### EXERCISE GOAL:
Return, exactly as written, the lines of the material from its top through the line with "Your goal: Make", keeping pictures out.

### RECORDED INFORMATION:
__________
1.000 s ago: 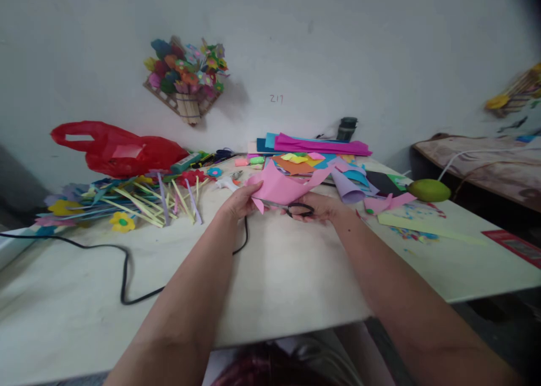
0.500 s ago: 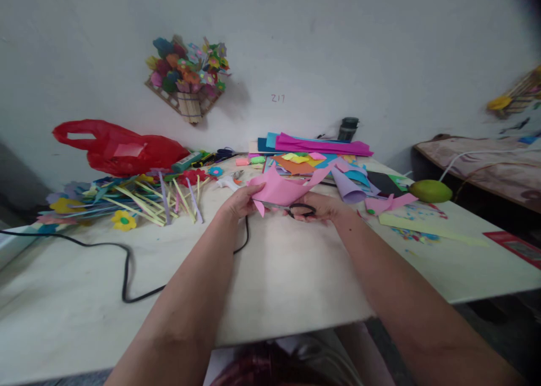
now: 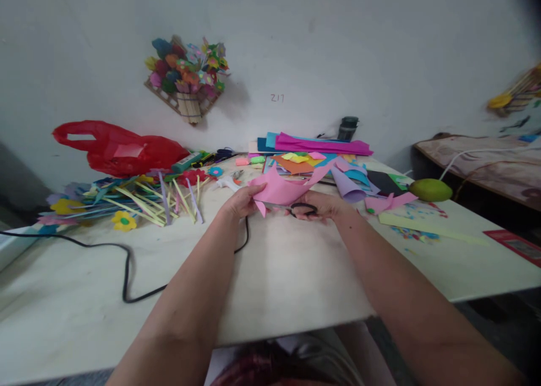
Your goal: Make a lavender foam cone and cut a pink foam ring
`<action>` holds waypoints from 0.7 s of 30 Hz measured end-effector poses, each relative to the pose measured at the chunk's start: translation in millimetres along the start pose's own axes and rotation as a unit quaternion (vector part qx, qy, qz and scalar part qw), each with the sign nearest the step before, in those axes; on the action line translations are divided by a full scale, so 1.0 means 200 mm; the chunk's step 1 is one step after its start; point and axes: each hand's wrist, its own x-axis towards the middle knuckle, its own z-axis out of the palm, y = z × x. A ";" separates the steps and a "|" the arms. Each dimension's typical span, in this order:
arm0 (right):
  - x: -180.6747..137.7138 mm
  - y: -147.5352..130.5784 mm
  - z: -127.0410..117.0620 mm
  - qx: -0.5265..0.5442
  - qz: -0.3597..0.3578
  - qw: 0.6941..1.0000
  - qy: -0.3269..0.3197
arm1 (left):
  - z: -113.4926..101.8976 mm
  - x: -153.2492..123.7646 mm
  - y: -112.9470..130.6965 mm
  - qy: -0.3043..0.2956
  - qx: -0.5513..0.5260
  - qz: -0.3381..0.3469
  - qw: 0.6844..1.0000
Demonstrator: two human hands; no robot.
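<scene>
My left hand (image 3: 240,202) pinches the left edge of a pink paper sheet (image 3: 281,187), held just above the pale table (image 3: 279,267). My right hand (image 3: 325,207) is closed through the black handles of a pair of scissors (image 3: 301,208). The scissor blades reach leftward under the pink sheet and are mostly hidden by it. Both forearms stretch out from the bottom of the view toward the middle of the table.
Paper flowers and strips (image 3: 127,203) lie at the left by a red plastic bag (image 3: 122,149). A black cable (image 3: 124,265) crosses the table. Coloured paper sheets (image 3: 315,155), a lilac cone (image 3: 349,187) and a green fruit (image 3: 430,190) lie at the back and right.
Almost nothing differs; both hands stay on the pink sheet and scissors with only a slight shift.
</scene>
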 end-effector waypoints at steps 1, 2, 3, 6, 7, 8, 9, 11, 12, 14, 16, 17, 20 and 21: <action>0.00 0.00 0.00 -0.002 -0.002 1.000 -0.005 | 0.00 0.00 0.00 0.000 0.000 0.000 1.000; 0.00 0.00 0.00 -0.004 -0.005 1.000 -0.009 | 0.00 0.00 0.00 0.000 0.000 0.000 1.000; 0.00 0.00 -0.01 -0.006 -0.008 1.000 -0.012 | 0.00 0.00 0.00 0.001 -0.001 0.001 1.000; 0.01 0.01 -0.01 -0.009 -0.010 1.000 -0.013 | 0.00 0.00 0.00 0.003 0.004 0.002 1.000; 0.01 0.02 -0.01 -0.006 -0.008 1.000 -0.013 | 0.01 0.00 0.00 0.004 0.005 0.004 1.000; 0.02 0.02 -0.01 -0.001 -0.009 1.000 -0.014 | 0.01 0.00 0.00 0.005 0.008 0.005 1.000; 0.02 0.03 -0.01 0.005 -0.009 1.000 -0.015 | 0.02 0.00 0.00 0.003 0.010 0.005 1.000; 0.03 0.04 -0.01 0.012 -0.008 1.000 -0.015 | 0.03 -0.01 0.00 -0.001 0.013 0.004 1.000; 0.03 0.04 -0.01 0.013 -0.005 1.000 -0.012 | 0.03 -0.01 0.00 -0.003 0.014 0.002 1.000; 0.03 0.04 -0.01 0.014 0.005 1.000 -0.006 | 0.03 -0.01 0.00 -0.005 0.016 -0.003 1.000; 0.03 0.03 -0.01 0.019 0.005 1.000 -0.001 | 0.03 -0.01 0.00 -0.009 0.012 -0.006 1.000; 0.03 0.03 -0.01 0.020 0.002 1.000 0.001 | 0.03 -0.01 0.00 -0.011 0.008 -0.005 1.000; 0.03 0.04 -0.01 0.003 0.007 1.000 0.008 | 0.02 -0.01 0.00 -0.003 0.004 -0.003 1.000; 0.03 0.04 -0.01 -0.010 0.013 1.000 0.009 | 0.01 0.00 0.00 0.008 0.007 -0.004 1.000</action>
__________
### REPLY:
1.000 s ago: 
0.500 s ago: 
now: 
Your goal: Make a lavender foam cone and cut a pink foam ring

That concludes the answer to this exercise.